Антон, неровно пошатываясь и припадая на вывихнутую ногу (сам не понял, когда успел), подобрался к парню и, сипя сквозь зубы фразу, спросил:
– Вы в порядке?.. – «Мразь.»
Тот отшатнулся от пустоты перед глазами, раскачался, почти заваливаясь назад, посмотрел на Антона, повторяя его слова:
– Вы?.. В порядке?..
«Солнечный», не иначе… И как только этих аутистов впускают в цивилизованный мир? Где тот человек, что выдает разрешения покинуть уютный мирок умалишенных и войти в мир адекватных взрослых людей, в котором если ты вернулся домой живым и если твой дом остался стоять, а не опал уродливой кучей мусора – уже неплохо? И где сопровождающий его психолог, или как их, блядей, там? Хоть бы в маршрутке с ним оказались. Может, поняли бы тогда, что у каждой жизни есть степень «священности», и инвалидам и ущербным нет места среди нормальных людей – опять мысли цитировали фразы жирных телеведущих.
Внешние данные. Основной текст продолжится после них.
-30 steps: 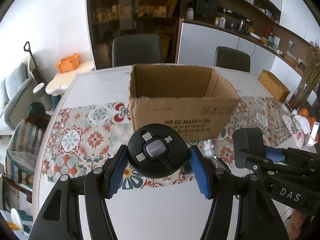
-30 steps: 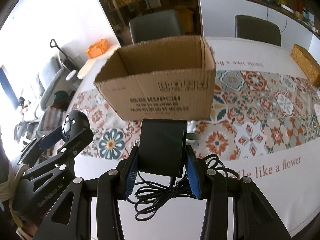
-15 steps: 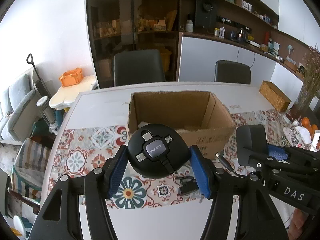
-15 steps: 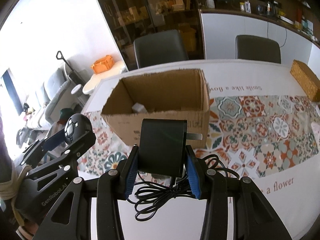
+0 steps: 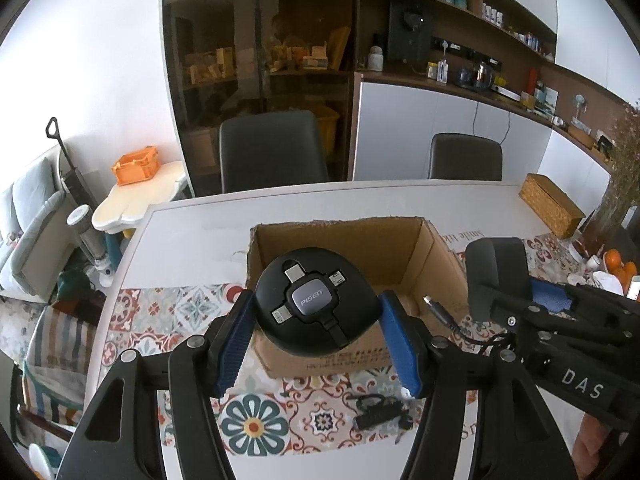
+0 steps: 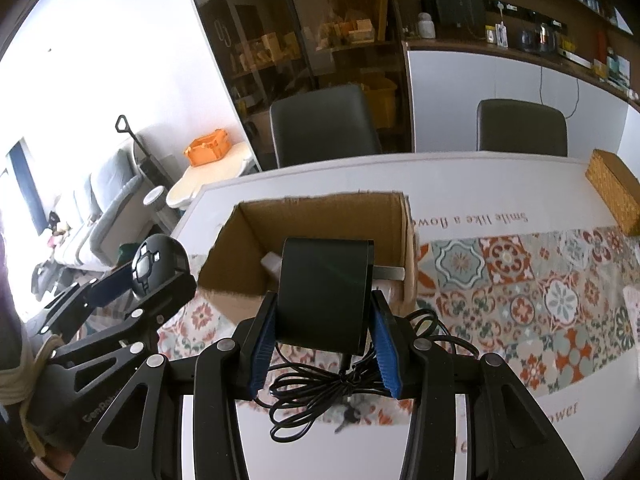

«А тебе есть место, Антон?..» – шепнул внутренний голос.
– Да, Вы. – Антон ткнул в грудь ничего не понимающему пешеходу. – Вы в порядке? – Антон не мог преступить грани разрешенного, как бы ни хотелось тыкнуть не указательным пальцем, а всеми сразу, жестким напряжением костяшек. А еще лучше стволом, в лоб, или даже сразу в рот… Нет. По крайней мере, не здесь – среди толпы зевак. Будь они наедине, где-то в недрах спальных районов, где теперь правила анархия и пресловутый «закон улиц», Антон позволил бы себе вольности того младшего сержанта полиции по отношению к подростку и выбил из внезапно возникшего перед ним урода несколько зубов и какие-то слова сожаления и раскаяния, даже если тот их не знал до этого вообще. Но сейчас не подобный случай. Антон едва держался на ногах после аварии, а вокруг – уйма невольных свидетелей, от которых не отделаться. Ему за эпизод с заботливой мамочкой с электрошокером достанется, и за опоздание «без уважительных причин» тоже, зачем усугублять собственное положение…
– Я?..
– Да, Вы. – Если так скрипеть зубами, можно и всю эмаль стесать, или треснет еще какой-нибудь особо проблемный зуб, запломбированный лет пятнадцать назад непонятным доктором черт-те как.